Let me quote Paul from the message bible ‘The old labels like Jew or Greek, slave or free – are no longer useful.  We need something larger, more comprehensive.  I want you to think about how all this makes you more significant, not less.  A body isn’t just a single part blown up into something huge.  Its all the different – but – similar parts arranged and functioning together.  If Foot said ‘I’m not elegant like hand, embellished with rings; I guess I don’t belong to the body,’ would that make it so?  If Ear said ‘I’m not beautiful like Eye, limpid and expressive; I don’t deserve a place on the head,’ would you want to remove it from the body?’

Knowing that we are all valuable members of Christ and his body, and not just individuals walking alone, when we step out in mission or ministry, perhaps we could paraphrase Neil Armstrong’s famous words ‘One small step for me, one giant leap for Christ’s church!’  Then, what would matter most, is not what I say and do as an individual, but what the body as a whole is achieving as we walk together in Christ.  What would matter most is not what I proclaim, but what the church as a whole proclaims and is founded upon, Christ and him crucified and our new creation as people of God through baptism.
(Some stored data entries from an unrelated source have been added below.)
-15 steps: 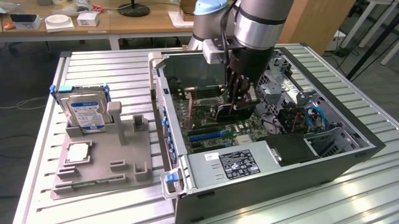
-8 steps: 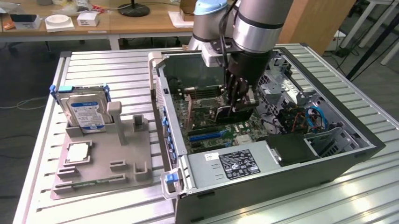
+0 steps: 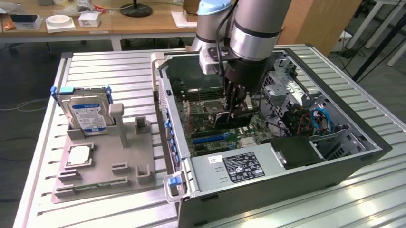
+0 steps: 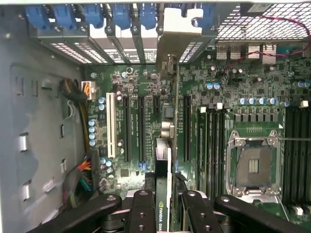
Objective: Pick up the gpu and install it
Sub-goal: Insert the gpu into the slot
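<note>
**Thin, stiff, easily hurt: grip the flat faces**

At the exterior view's left, the hard drive (image 3: 87,116) stands in its holder (image 3: 101,166). At the frame's centre, inside the case (image 3: 343,171), the gripper (image 3: 236,111) hangs over the motherboard (image 4: 146,92). Its fingers (image 4: 143,201) are clamped on the gpu (image 4: 163,160), one on each flat face, with the card edge-on in line with the slots (image 4: 141,126). The gpu looks light, rigid and fragile, so it is best pinched near its top edge, clear of the contacts.
</note>
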`<state>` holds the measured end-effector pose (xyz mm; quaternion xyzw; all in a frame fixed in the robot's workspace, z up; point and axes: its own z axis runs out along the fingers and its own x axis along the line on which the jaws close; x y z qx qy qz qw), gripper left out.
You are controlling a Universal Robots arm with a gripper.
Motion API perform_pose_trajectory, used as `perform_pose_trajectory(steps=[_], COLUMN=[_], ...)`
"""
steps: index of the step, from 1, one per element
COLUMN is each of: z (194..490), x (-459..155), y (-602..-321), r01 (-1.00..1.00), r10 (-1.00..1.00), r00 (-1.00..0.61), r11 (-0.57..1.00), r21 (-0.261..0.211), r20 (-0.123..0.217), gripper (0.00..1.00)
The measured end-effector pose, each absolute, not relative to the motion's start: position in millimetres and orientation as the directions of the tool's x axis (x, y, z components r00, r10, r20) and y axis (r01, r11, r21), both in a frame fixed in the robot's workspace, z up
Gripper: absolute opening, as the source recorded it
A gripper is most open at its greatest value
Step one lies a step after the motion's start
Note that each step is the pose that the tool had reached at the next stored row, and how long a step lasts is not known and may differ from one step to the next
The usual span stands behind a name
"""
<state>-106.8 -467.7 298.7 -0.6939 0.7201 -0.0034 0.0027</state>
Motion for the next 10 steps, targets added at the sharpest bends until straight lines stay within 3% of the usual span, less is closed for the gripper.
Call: perform_pose_trajectory(steps=[10], z=[280], x=[-115], y=[-465], r01=[-0.999], r10=[-0.999], r00=[-0.037], r11=[0.037], r21=[-0.009], r20=[0.001], gripper=[0.26])
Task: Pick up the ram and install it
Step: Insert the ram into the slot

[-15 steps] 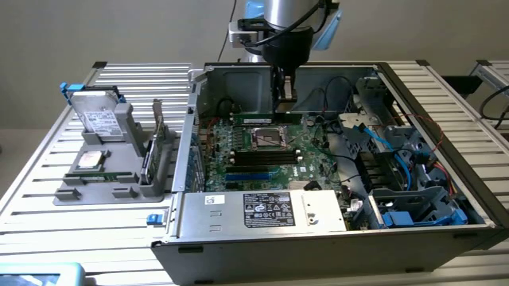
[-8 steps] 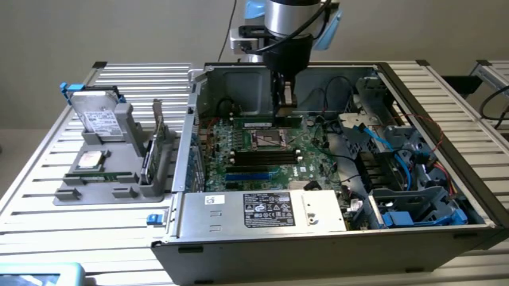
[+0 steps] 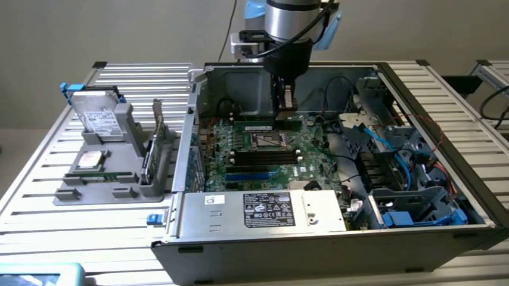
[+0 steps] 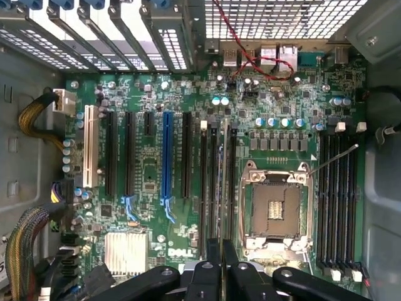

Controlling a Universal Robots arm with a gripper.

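The hand [image 4: 222,254] pinches the ram [image 4: 222,182] edge-on, tight between black slots [image 4: 205,182] beside the CPU socket [image 4: 276,210].

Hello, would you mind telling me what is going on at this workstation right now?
A robot arm reaches down into an open computer case. Its gripper is shut on the ram, a slim green strip, and holds it edge-down over the memory slots beside the empty CPU socket on the motherboard. The pictures do not show whether the ram is fully seated in a slot yet.
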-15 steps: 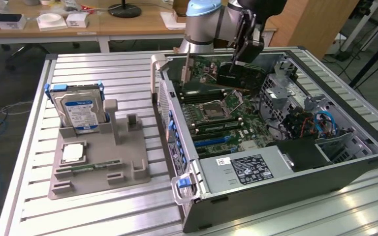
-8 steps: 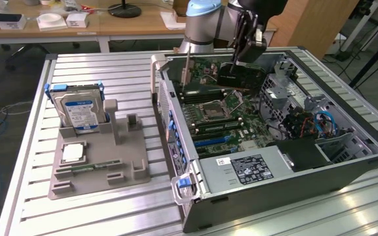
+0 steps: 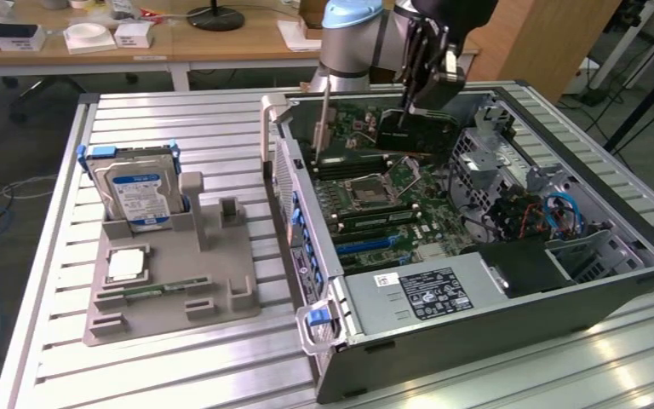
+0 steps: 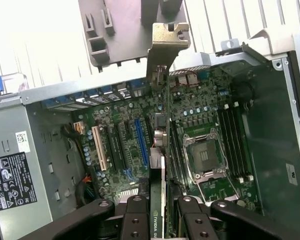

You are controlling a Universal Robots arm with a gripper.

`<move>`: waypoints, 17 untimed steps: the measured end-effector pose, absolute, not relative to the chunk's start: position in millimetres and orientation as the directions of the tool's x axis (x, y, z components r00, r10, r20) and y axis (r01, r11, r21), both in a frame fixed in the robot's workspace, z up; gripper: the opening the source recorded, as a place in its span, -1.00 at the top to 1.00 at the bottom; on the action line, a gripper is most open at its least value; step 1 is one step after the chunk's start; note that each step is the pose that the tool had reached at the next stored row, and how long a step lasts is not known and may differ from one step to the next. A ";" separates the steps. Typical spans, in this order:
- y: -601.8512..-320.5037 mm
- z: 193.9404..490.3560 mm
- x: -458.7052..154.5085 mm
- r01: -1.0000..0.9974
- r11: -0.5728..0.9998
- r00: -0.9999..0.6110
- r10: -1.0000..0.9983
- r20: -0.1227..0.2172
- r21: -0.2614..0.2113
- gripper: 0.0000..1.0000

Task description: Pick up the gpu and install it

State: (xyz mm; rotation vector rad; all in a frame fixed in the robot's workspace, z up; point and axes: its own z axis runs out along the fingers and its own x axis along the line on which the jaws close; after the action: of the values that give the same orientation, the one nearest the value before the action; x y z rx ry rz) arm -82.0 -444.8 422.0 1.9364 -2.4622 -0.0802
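Gripper pinches the gpu, upper centre of frame, over the motherboard in the open case — off-line descent likely jams it, or its bracket snags.

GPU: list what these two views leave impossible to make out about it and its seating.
1. Wrist view: the gpu is edge-on, so its faces are hidden; its held end is cut off by the frame edge at the end effector.
2. Exterior view: the gpu's connector edge is hidden behind the card itself, so contact with the motherboard cannot be told.
3. Exterior view: power supply label print is too small to read.
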 end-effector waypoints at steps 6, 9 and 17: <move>-444.7 421.5 -81.8 -0.982 0.183 -0.184 -0.983 -0.025 0.045 0.47; -444.7 421.3 -81.6 -0.987 0.156 -0.157 -0.987 -0.025 0.045 0.47; -444.6 420.7 -80.7 -0.995 0.087 -0.088 -0.996 -0.025 0.045 0.47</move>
State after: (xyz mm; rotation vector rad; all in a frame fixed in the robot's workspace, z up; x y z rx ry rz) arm -80.7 -444.6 420.7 2.1137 -2.3067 -0.0789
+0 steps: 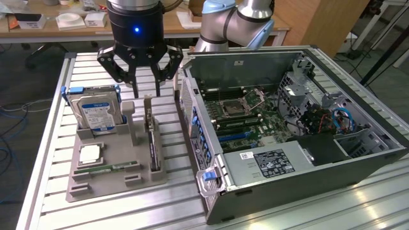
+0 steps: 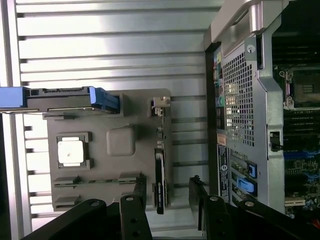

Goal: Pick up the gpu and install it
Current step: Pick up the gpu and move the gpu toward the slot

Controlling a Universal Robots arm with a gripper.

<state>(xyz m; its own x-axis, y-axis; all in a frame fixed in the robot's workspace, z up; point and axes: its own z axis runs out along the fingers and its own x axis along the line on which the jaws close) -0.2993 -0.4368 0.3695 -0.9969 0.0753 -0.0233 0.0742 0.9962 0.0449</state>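
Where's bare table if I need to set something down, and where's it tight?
Free: the table between the grey tray and the table's near edge, and the strip along the tray's side at the exterior view's left. Tight: the gap between the gpu and the computer case; the open gripper hovers over the gpu.

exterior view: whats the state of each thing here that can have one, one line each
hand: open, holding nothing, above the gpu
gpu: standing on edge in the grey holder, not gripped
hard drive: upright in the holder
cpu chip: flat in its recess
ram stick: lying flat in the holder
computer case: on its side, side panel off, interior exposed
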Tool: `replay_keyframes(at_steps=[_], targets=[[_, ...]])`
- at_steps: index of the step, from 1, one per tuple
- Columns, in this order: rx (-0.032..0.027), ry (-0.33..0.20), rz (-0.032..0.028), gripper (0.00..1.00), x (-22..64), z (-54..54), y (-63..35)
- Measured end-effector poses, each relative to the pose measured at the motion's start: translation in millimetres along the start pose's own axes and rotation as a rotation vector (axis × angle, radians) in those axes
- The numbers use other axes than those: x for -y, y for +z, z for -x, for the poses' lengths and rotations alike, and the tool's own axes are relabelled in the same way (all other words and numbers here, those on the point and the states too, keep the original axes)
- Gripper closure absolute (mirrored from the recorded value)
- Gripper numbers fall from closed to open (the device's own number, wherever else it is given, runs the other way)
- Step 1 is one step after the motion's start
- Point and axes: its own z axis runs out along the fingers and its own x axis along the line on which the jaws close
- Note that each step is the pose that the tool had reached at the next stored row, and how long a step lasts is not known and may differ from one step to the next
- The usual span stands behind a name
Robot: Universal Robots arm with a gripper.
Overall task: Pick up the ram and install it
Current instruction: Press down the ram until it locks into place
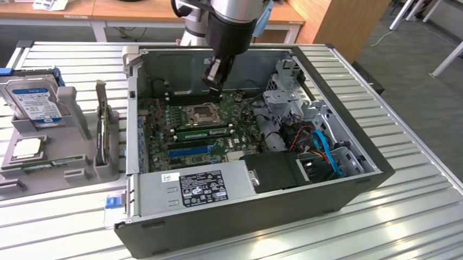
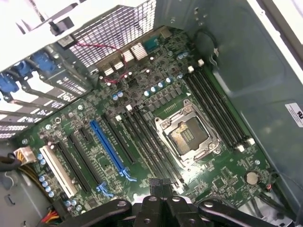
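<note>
1. Green circuit board is showing as a thin stick, the ram (image 1: 203, 130), seated flat in a slot of the motherboard (image 1: 190, 142) just beside the CPU socket (image 1: 201, 114), inside the open computer case (image 1: 347, 135); a second stick seems to be lying in the holder (image 1: 43, 162) on the counter (image 1: 405, 216), at the exterior view's left.
2. The claw (image 1: 214, 73) is hanging inside the case above the slots on the far side of the socket, pointing straight down, probably so that anything it carries meets a slot square.
3. Whether its fingers are gripping a stick I cannot tell; its tip is dark and unclear.
4. In the wrist view the claw (image 2: 163, 208) is looking down on the socket (image 2: 188, 135) and the memory slots (image 2: 215, 111), which are standing empty on that side.
5. The case is lying on its side, likely to give access from above.
</note>
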Motion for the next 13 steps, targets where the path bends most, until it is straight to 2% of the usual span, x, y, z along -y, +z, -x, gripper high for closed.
replay_keyframes(at_steps=[4,7,13], targets=[[-0.0006,0.036,0.0037,0.9,0.0,0.0,0.1],[0.0007,0.069,0.0044,0.9,0.0,0.0,0.0],[0.0078,0.156,0.0018,0.9,0.0,0.0,0.0]])
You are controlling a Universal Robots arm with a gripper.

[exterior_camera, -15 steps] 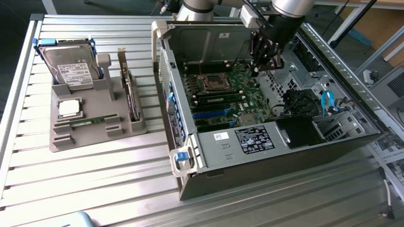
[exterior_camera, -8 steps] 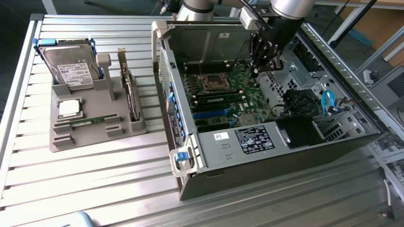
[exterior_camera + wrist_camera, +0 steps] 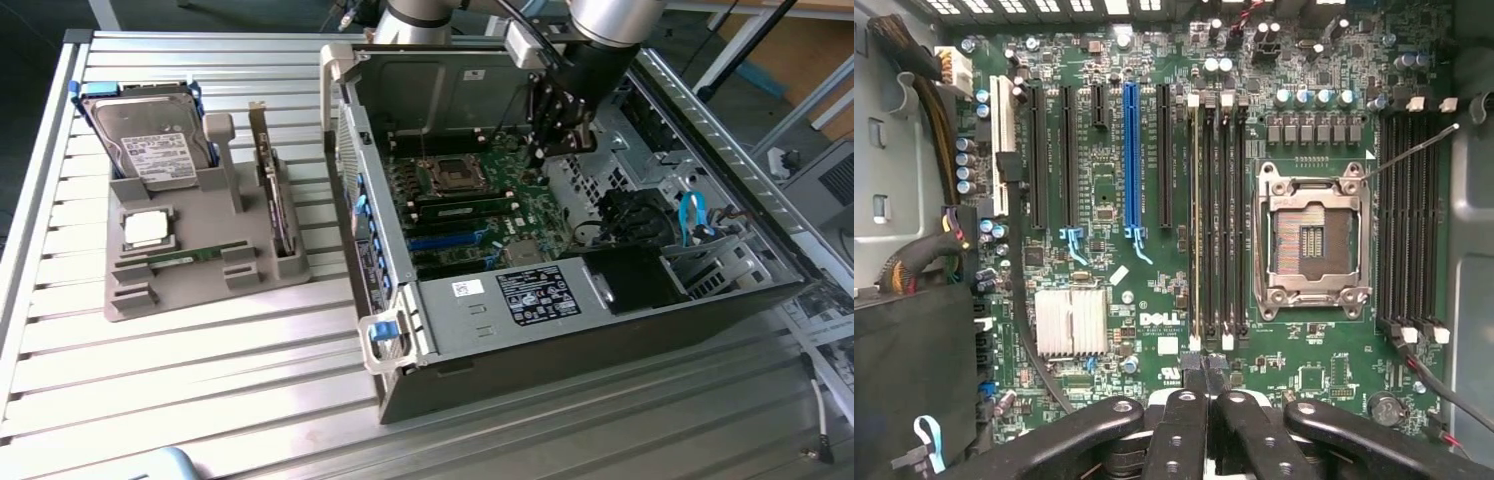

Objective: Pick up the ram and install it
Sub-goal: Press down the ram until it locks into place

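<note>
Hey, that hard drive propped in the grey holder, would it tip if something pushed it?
Probably heavy for its size: the hard drive looks like a solid metal block. Posts of the grey holder seem to brace its lower end, so a light push likely won't tip it.

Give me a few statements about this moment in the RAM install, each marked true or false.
1. The CPU socket on the motherboard is empty. True.
2. The hard drive is mounted inside the case. False: it stands in the grey holder on the table, at the exterior view's left.
3. The gripper is inside the open case, over the motherboard. True.
4. The gripper's fingers are spread wide. False: they are shut, tips together.
5. A card sits in the blue slot. False: that slot is empty.
</note>
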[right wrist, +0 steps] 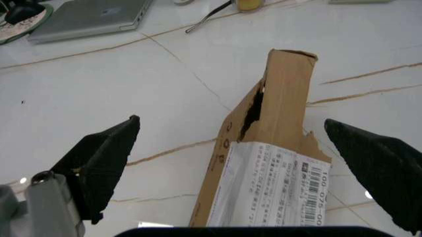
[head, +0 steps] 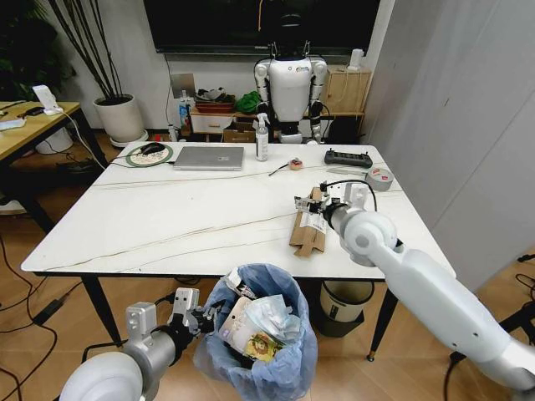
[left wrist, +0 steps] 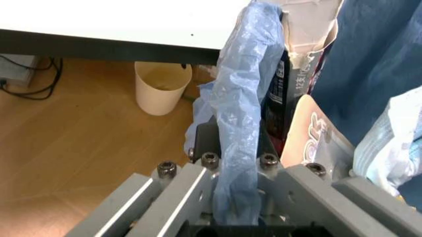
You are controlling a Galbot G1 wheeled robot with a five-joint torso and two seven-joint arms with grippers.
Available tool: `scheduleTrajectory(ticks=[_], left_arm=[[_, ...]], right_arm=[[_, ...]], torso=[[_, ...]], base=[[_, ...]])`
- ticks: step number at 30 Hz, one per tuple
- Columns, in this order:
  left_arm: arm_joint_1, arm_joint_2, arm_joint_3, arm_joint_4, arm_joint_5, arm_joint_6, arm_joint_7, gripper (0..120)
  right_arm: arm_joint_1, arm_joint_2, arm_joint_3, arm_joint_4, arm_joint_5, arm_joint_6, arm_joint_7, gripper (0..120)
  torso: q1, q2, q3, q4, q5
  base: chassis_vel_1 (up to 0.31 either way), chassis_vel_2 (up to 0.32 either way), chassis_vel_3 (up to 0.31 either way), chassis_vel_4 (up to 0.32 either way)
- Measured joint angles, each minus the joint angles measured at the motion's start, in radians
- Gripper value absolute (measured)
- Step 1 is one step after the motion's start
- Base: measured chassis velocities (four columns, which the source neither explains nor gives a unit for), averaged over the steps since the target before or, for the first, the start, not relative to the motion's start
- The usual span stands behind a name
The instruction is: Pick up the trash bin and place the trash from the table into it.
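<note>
At the lower left of the head view, the left gripper (head: 199, 318) is pinched on the rim of the trash bin (head: 288, 368), a small round bin lined with a crinkled blue plastic bag. The bin appears to be held just below the near edge of the tabletop (head: 167, 221). In the left wrist view, the left gripper's jaws are pressed together on a fold of the blue bag (left wrist: 240, 128), with a cream bucket (left wrist: 161, 86) standing on the wooden floor beyond.

The bin already holds litter: crumpled pale wrappers, printed packets and a paper cup (head: 247, 327) fill it nearly to the rim.

Moving right, the white tabletop still carries one obvious piece of trash, a torn brown cardboard box (head: 308, 227) with a white shipping label, lying flat toward the right side. The right gripper (head: 313, 203) hovers at the far end of the box. In the right wrist view its black fingers (right wrist: 105, 153) are spread wide on either side of the cardboard box (right wrist: 280, 133), not yet touching it.

Farther back on the tabletop sit a silver laptop (head: 209, 157), a spray bottle (head: 262, 138) and a grey tape roll (head: 379, 178), none of them trash.

The task looks nearly finished: the bin is in hand and mostly filled, and the cardboard box appears to be the last item left to grasp and drop in.
</note>
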Motion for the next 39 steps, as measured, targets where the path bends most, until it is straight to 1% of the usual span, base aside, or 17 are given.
scheduleTrajectory(ticks=[6,9,20,22,24,25,28,30,31,32,35,36,39], left_arm=[[0.023,-0.003,-0.022,-0.007,0.007,-0.002,0.001,0],[0.035,-0.001,-0.035,-0.01,0.008,-0.002,0.002,0],[0.039,-0.006,-0.036,-0.012,0.013,-0.003,0.002,0],[0.04,-0.008,-0.036,-0.012,0.013,-0.004,0.002,0],[0.04,-0.008,-0.036,-0.012,0.013,-0.004,0.002,0],[0.039,-0.008,-0.034,-0.012,0.014,-0.004,0.002,0],[0.038,-0.009,-0.032,-0.01,0.014,-0.004,0.002,0],[0.038,-0.01,-0.031,-0.009,0.015,-0.004,0.002,0],[0.038,-0.01,-0.031,-0.008,0.016,-0.004,0.002,0],[0.038,-0.01,-0.031,-0.008,0.016,-0.004,0.002,0],[0.037,-0.012,-0.029,-0.006,0.017,-0.005,0.002,0],[0.036,-0.012,-0.028,-0.005,0.017,-0.005,0.002,0],[0.034,-0.013,-0.026,-0.003,0.018,-0.005,0.002,0]], right_arm=[[0.053,0.067,0.006,-0.099,0.023,-0.021,0.013,100],[0.075,0.087,0.011,-0.145,0.033,-0.03,0.013,100],[0.098,0.121,0.02,-0.236,0.046,-0.049,0.009,100],[0.099,0.124,0.023,-0.253,0.046,-0.046,0.0,94],[0.099,0.124,0.023,-0.253,0.046,-0.046,0.0,94],[0.1,0.125,0.023,-0.258,0.045,-0.044,-0.004,86],[0.101,0.126,0.023,-0.261,0.041,-0.04,-0.005,75],[0.101,0.125,0.023,-0.262,0.039,-0.039,-0.007,65],[0.101,0.123,0.022,-0.263,0.037,-0.039,-0.008,62],[0.101,0.123,0.022,-0.263,0.037,-0.039,-0.008,62],[0.101,0.12,0.021,-0.266,0.03,-0.039,-0.011,50],[0.101,0.12,0.02,-0.268,0.028,-0.039,-0.012,43],[0.1,0.12,0.018,-0.27,0.024,-0.038,-0.014,32]], torso=[[0.0,0.0,0.0,0.0001,0.0001],[0.0,0.0,0.0,0.0001,0.0001],[0.0,0.0,0.0,0.0,0.0004],[0.0,0.0,0.0,0.0,0.0004],[0.0,0.0,0.0,0.0,0.0004],[0.0,0.0,0.0,0.0,0.0004],[0.0,0.0,0.0,0.0,0.0004],[0.0,0.0,0.0,0.0,0.0004],[0.0,0.0,0.0,0.0,0.0004],[0.0,0.0,0.0,0.0,0.0004],[0.0,0.0,0.0,0.0,0.0004],[0.0,0.0,0.0,0.0,0.0004],[0.0,0.0,0.0,0.0,0.0004]], base=[[0.0,0.0,0.0,0.0],[0.0,0.0,0.0,0.0],[0.0,0.0,0.0,0.0],[0.0,0.0,0.0,0.0],[0.0,0.0,0.0,0.0],[0.0,0.0,0.0,0.0],[0.0,0.0,0.0,0.0],[0.0,0.0,0.0,0.0],[0.0,0.0,0.0,0.0],[0.0,0.0,0.0,0.0],[0.0,0.0,0.0,0.0],[0.0,0.0,0.0,0.0],[0.0,0.0,0.0,0.0]])
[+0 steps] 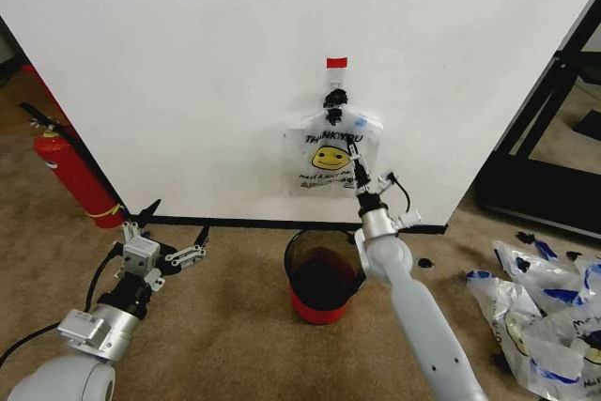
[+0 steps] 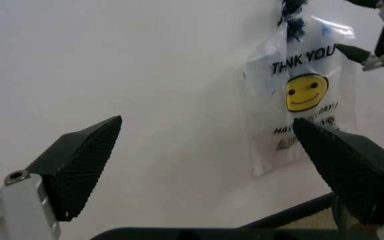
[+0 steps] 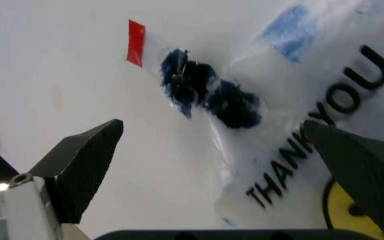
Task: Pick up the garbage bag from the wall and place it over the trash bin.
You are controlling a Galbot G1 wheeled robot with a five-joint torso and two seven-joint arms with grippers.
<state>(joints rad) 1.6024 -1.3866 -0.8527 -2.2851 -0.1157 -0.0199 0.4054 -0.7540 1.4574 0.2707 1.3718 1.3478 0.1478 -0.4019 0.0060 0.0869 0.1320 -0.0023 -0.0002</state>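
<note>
The left gripper (image 1: 167, 239) rests spread open low over the carpet, the small smoky round trash bin (image 1: 322, 279) stands below the wall, and the right gripper (image 1: 352, 159), jaws apart, reaches the translucent smiley-printed garbage bag (image 1: 326, 152) hanging there.

The garbage bag (image 1: 331, 153) is whitish and see-through, printed with a yellow smiley, black "THANK YOU" lettering and blue patches at its bunched handles. Above it sits a red tape strip (image 1: 336, 63). Below it, the trash bin (image 1: 324, 279) is smoky dark with a red base.
</note>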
So when you feel persecuted or unworthy, or don’t know your place in the body, or are suffering on account of body of Christ, remember you are a member of the church, who together with share your pain.  What matters most however, is that Christ is the head and thus when we hurt he hurts with us.

Let me conclude with Luther’s encouraging words in his commentary on Galatians ‘…the church suffers on Christ’s account, as Christ himself testifies when he says in Acts 9:4: ‘Saul, Saul, why do you persecute me?  Saul had not done any violence to Christ, but only to his church.  But whoever touches this, touches the apple of his eye (Zech. 2:8).  The head is more sensitive and responsive in its feeling than the other parts of the body, as experiences teaches.  When the small toe or some other tiny part of the body is hurt, the face immediately shows that it feels this; the nose contracts, the eyes flash, etc.  In the same way Christ, our head, makes our afflictions his own, so that when we, who are his body, suffer, he is affected as though the evils were his own.’